From the previous plot, we come to an important conclussion: the 69% of all the possible words appear only once or twice in the texts. This means that we can significantly reduce the size of our model by eliminating entries that appear very rarely
We need to define a way of using the data knowledge we gained to complete sentences. Our plan is the following
Create a frequency table of word combinations. Ths is: based on the document text matrix, we can find the occurence of each possible word combination in the text. We can do this for combintions of two, three or four words. This cobinations are called 2-grams, 3-grams and 4-grams.
Once we have frequency tables for word combinations, we can transform thenm to probabilities. However, we expect that not all possible combinations appear on the text. We will assign a very small probability to unseen combinations.
Our model will take three words and try to find the fourth word as follows (we use the input ‘I am gonna’ as example):
On the 4-gram table find the probablities of all ‘I am gonna XXX’ sequences and multiply by a factor(.5)

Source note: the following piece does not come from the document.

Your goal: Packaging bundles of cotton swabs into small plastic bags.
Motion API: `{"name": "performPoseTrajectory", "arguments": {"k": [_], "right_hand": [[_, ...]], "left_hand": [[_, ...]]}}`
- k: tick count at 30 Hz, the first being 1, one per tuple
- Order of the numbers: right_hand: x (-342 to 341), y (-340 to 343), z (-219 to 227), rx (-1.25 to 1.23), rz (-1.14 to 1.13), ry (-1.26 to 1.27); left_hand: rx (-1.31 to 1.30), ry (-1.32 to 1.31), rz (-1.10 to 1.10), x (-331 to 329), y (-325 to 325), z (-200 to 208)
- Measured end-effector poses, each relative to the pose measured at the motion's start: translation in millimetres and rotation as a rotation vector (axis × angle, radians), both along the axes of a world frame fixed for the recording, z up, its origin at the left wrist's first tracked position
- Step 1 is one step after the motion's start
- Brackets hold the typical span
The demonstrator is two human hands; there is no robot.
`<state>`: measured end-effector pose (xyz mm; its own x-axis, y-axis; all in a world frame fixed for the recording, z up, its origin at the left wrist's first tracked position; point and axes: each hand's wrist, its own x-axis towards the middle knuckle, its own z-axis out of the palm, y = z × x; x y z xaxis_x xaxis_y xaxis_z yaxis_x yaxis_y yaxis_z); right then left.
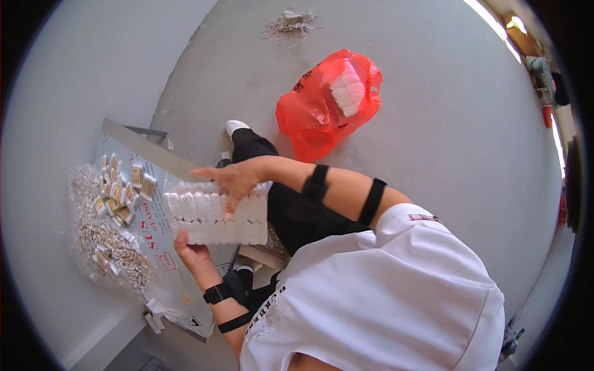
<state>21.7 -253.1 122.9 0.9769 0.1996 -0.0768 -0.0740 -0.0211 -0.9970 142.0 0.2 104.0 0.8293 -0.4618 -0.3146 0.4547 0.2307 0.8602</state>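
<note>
The bundle (210, 232) is a white, ribbed, roughly rectangular block, made up of many small rounded pieces packed tightly side by side. At least 2 bands of them show on its near side, with small dark gaps along the line between. Its long side runs left to right, nearly level. A clear, shiny layer catches light along its far edge, partly hidden. Its left end reaches the right edge of the board (159, 216).

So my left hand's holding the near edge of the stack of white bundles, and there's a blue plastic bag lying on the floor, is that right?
Not quite: the plastic bag on the floor is red, not blue, as the head view shows. Your left hand does hold the stack of white bundles.
</note>
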Motion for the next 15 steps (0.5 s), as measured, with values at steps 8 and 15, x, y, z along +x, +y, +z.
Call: {"name": "performPoseTrajectory", "arguments": {"k": [8, 15], "right_hand": [[-192, -53, 1, 0.700, -0.825, 0.097], [-344, -102, -7, 0.353, -1.118, 0.607]], "left_hand": [[0.154, -0.117, -0.500, -78, -191, 44], [0.552, -0.895, -1.825, -149, -294, -58]]}}
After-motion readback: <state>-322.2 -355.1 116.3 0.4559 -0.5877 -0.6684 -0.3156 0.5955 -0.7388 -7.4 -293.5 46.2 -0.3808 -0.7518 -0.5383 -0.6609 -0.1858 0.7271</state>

On the 3-gram table find the probablities of all ‘am gonna XXX’ sequences and multiply by a factor(.3)
On the 2-gram table find the probablities of all ‘gonna XXX’ sequences and multiply by a factor(.15)
Multiply the original table (1-grams) by a factor (0.05). This is in case all other probabilities are zero, then we just predict the most common word.
For each word XXX add the wheighted probabilities from 1-4. Predict the XXX word which higer final value
We will deploy our model in an app using shiny. The model should perform and load fast in the server.
The app will have the folowing characteristics:
A text input where the user will introduce a sentence
A predict button to start the prediction model
A simple text output containing the more probable word that completes the input sentence.
For more curious users. We will provide a nice word cloud with the most probable outputs. Also information about the results of each individual model.
Something important is that before runing the model, the input has to be pre procesed in the same way as described above.